2. Soweit die Anmelderin auf die vor ihr vorgetragene Bekanntheit ihrer Online-Parfümerie und der diesbezüglichen Werbung abstellt, kann daraus nicht der Schluss gezogen werden, dass das vorgenannte Schutzhindernis im Wege der Verkehrsdurchsetzung (§ 8 Abs. 3 MarkenG) überwunden wurde. Es ist schon nicht ersichtlich, welche der beanspruchten Waren und/ oder Dienstleistungen unter der angemeldeten Angabe im Einzelnen beworben wurden, denn die Verkehrsdurchsetzung ist gerade für die Waren und Dienstleistungen nachzuweisen, die in der jeweiligen Anmeldung konkret beansprucht werden (vgl. EuGH GRUR Int. 2002, 804, Tz. 59 – Philips; BGH GRUR 2001, 1042, Tz. 25 - Reich und Schoen). Die Verwendung der Wortfolge „sei gut zu Dir“ im Zusammenhang mit dem Betrieb einer Online-Parfümerie legt zudem nicht nahe, dass die Wortfolge auch für die über diese Internetseite vertriebenen Waren und Dienstleistungen die Bedeutung eines betrieblichen Herkunfthinweises erlangt hat. Es sind zwar für die Feststellung der Verkehrsdurchsetzung alle Umstände des Einzelfalles heranzuziehen, demoskopische Verbraucherbefragungen stellen aber den einfachsten und sichersten Nachweis dar, neben denen auch weitere, hinreichend objektive Umstände wie z. B. Marktanteil (d. h. insoweit nicht nur die Vorlage der eigenen Kundenzahlen) und aufgewendete Werbemittel herangezogen werden können (vgl. Ströbele/Hacker, Markengesetz, 11. Aufl., § 8, Rdn. 642 – 647 ff. m. w. N.). Die von der insoweit beibringungspflichtigen Anmelderin vorgetragen Umstände genügen diesen Vorgaben nicht.

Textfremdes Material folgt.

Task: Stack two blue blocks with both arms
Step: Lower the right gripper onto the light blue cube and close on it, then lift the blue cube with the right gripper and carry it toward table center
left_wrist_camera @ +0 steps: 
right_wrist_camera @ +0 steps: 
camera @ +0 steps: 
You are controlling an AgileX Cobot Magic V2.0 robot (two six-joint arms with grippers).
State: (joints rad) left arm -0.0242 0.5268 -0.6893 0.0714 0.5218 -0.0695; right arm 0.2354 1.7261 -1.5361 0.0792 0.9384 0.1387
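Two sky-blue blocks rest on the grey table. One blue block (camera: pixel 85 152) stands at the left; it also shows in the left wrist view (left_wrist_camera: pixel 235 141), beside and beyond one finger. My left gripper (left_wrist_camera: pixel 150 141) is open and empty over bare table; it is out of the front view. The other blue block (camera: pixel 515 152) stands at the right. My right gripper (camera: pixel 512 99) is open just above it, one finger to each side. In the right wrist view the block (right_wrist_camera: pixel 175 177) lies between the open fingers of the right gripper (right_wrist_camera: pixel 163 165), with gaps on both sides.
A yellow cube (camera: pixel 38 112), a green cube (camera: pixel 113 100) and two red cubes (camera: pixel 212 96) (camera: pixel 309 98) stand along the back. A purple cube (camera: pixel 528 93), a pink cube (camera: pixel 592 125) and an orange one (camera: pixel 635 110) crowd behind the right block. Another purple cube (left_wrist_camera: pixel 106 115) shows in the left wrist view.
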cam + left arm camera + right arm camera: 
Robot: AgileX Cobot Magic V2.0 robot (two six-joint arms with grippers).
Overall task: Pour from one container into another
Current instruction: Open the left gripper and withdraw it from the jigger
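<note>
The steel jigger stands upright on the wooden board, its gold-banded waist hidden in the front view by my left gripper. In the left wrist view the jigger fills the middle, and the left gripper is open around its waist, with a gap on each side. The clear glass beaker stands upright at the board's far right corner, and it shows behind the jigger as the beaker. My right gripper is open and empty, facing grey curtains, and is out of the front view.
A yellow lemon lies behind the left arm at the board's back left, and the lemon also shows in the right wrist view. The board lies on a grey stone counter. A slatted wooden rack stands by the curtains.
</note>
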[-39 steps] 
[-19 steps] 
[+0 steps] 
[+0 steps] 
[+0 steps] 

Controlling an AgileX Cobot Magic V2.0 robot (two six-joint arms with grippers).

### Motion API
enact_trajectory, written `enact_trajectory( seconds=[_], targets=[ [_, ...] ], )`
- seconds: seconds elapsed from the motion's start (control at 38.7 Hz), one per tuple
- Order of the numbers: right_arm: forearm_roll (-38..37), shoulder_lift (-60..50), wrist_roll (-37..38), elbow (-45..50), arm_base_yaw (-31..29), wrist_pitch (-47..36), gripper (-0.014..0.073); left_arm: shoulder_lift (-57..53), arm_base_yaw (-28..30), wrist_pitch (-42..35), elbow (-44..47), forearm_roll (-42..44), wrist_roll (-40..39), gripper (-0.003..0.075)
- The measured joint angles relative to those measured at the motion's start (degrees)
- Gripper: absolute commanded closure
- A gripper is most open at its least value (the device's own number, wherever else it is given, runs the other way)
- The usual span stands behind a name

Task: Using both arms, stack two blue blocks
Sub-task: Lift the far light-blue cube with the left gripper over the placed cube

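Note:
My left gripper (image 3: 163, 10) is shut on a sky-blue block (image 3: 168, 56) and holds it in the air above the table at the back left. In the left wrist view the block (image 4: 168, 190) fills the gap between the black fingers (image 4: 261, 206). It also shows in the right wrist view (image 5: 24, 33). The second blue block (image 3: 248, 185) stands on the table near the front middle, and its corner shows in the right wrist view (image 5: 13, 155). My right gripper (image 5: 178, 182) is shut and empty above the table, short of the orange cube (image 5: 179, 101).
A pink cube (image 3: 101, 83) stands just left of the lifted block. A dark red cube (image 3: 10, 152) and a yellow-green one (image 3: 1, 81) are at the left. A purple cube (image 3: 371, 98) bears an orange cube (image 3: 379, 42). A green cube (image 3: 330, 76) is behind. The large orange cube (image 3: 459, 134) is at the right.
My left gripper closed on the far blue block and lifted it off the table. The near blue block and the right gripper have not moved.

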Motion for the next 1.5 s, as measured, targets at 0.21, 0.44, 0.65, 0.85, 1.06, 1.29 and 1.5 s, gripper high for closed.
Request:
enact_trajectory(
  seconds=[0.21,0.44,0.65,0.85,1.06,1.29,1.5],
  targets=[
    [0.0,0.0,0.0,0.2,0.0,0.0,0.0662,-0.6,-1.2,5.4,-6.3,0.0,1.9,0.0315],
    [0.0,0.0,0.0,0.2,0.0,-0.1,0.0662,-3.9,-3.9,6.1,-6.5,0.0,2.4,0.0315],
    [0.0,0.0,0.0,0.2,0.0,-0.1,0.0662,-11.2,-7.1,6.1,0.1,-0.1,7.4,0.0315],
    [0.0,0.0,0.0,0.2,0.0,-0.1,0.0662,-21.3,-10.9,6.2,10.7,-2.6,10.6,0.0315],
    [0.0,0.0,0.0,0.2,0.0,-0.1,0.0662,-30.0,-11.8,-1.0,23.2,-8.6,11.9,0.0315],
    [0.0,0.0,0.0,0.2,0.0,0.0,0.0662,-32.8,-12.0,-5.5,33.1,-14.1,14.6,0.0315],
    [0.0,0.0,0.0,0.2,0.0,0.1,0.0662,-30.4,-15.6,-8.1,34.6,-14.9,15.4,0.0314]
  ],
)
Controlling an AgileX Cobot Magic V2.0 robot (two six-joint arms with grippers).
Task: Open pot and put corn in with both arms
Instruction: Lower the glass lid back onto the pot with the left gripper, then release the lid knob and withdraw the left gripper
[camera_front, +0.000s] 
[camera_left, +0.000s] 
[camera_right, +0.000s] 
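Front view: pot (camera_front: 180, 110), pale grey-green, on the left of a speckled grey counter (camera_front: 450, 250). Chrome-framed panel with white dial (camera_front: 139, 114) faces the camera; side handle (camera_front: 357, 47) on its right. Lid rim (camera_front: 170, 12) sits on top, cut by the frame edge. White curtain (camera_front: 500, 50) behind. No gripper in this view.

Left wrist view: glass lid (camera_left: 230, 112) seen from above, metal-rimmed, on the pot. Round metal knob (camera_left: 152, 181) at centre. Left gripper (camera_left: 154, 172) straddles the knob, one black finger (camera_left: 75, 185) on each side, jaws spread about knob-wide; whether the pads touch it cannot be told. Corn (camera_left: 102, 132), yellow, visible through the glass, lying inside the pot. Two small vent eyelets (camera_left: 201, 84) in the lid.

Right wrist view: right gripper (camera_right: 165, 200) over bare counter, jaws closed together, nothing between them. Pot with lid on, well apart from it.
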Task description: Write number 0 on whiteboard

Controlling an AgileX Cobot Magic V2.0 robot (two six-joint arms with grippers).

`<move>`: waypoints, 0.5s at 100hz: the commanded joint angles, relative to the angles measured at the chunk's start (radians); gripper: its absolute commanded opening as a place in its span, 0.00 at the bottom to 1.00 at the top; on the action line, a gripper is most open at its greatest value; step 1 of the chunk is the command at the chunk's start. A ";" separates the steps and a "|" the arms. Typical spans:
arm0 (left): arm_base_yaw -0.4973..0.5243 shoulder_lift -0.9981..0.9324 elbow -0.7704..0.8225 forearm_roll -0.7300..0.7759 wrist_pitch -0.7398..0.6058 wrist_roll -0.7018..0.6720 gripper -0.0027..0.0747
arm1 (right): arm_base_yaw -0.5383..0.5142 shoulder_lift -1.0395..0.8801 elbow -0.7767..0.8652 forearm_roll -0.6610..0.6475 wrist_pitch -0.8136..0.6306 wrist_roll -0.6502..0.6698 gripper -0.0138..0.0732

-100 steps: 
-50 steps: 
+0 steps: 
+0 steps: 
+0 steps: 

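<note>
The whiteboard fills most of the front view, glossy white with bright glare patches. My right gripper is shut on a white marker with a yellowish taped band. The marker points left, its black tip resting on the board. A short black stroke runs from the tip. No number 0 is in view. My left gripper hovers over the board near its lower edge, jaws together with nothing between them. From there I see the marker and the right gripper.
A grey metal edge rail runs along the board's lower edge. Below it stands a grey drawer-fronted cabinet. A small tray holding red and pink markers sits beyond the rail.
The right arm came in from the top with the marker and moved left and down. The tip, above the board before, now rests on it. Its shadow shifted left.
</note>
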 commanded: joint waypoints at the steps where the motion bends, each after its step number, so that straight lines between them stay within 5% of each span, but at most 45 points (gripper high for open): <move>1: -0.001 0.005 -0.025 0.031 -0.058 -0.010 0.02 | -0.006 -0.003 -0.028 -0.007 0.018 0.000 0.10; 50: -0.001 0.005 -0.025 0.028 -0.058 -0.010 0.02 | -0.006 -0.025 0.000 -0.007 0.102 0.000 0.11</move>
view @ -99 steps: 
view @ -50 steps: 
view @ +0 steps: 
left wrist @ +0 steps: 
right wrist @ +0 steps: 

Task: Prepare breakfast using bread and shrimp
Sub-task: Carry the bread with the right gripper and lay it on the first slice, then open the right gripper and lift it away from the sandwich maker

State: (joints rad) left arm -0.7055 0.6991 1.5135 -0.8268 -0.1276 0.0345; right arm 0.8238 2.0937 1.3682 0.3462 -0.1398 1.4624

Allein der Vortrag, dass eine TV-Werbung eine bestimmte Reichweite oder Internetwerbung eine bestimmte Anzahl an Aufrufen hat, reicht für sich genommen nicht aus, um daraus den Schluss ziehen zu können, dass die angemeldete Wortfolge bei den maßgeblichen Verkehrskreisen sich als betrieblicher Herkunftshinweis durchgesetzt hat, zumal die Wahrnehmung dieser Verkehrskreise bezogen auf das Internet wie auf TV oft flüchtig und wenig nachhaltig ist (vgl. Ströbele/Hacker, Markengesetz, 11. Aufl., § 8, Rdn. 645 f.). Die vorgetragene Höhe der Werbeaufwendungen legt angesichts der in der kosmetischen und/ oder pharmazeutischen Industrie üblichen Werbeetats, die dem Senat aus anderen Verfahren bekannt sind, eine Verkehrsdurchsetzung ebenfalls nicht nahe.
Aus diesen Gründen hatte die Beschwerde der Anmelderin keinen Erfolg.